Search the data for the word "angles". Reproduce every line where it is found.

--- SOURCE MATERIAL Enclosed Below ---

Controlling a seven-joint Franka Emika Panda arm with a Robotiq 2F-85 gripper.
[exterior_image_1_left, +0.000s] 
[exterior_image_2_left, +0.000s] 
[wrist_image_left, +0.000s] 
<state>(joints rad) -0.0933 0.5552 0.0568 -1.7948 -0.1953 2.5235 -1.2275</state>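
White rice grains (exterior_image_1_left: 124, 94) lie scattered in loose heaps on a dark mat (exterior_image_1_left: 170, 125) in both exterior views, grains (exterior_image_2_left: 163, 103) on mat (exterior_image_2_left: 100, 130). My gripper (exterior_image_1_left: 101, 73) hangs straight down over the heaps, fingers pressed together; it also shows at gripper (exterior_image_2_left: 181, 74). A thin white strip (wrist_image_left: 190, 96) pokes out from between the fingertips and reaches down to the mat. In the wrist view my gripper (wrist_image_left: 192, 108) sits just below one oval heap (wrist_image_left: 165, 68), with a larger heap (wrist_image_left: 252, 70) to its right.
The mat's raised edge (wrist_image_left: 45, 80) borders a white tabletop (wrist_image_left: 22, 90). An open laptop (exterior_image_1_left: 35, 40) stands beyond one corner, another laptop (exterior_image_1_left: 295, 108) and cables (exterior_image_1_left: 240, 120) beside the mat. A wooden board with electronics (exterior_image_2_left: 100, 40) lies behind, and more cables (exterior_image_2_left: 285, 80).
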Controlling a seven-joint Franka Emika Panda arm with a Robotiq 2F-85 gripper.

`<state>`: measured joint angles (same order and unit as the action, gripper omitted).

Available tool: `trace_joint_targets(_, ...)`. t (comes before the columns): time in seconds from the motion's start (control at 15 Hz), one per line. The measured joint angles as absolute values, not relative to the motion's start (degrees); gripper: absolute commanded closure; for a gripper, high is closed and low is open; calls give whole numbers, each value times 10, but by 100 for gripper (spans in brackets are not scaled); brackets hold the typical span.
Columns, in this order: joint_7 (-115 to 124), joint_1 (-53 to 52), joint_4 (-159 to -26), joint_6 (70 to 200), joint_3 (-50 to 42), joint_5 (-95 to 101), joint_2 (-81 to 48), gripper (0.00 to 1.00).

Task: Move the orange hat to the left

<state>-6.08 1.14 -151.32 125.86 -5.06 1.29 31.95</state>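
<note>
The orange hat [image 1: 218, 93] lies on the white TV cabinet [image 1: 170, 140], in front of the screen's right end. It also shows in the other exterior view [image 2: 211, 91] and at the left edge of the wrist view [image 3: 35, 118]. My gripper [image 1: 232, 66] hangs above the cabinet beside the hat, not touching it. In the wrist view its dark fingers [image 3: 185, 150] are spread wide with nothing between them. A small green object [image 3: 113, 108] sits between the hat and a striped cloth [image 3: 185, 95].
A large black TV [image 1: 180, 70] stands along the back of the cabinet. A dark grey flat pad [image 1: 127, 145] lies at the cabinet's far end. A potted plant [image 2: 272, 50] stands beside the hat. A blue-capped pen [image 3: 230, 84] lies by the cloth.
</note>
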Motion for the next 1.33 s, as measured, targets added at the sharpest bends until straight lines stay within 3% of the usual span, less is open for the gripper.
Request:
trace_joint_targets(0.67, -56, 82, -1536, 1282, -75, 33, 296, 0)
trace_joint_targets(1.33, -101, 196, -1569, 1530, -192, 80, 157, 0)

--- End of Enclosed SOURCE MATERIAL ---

**RESPONSE AREA:**
`<state>`: measured joint angles (same order and unit as the action, gripper omitted).
Available tool: `trace_joint_targets(_, ...)`. t (comes before the columns): time in seconds from the motion's start (control at 15 Hz), one per line. The measured joint angles as absolute values, not relative to the motion's start (degrees); gripper: absolute commanded closure; for a gripper, high is closed and low is open; calls give whole numbers, each value times 10, but by 100 for gripper (spans in brackets are not scaled); brackets hold the typical span.

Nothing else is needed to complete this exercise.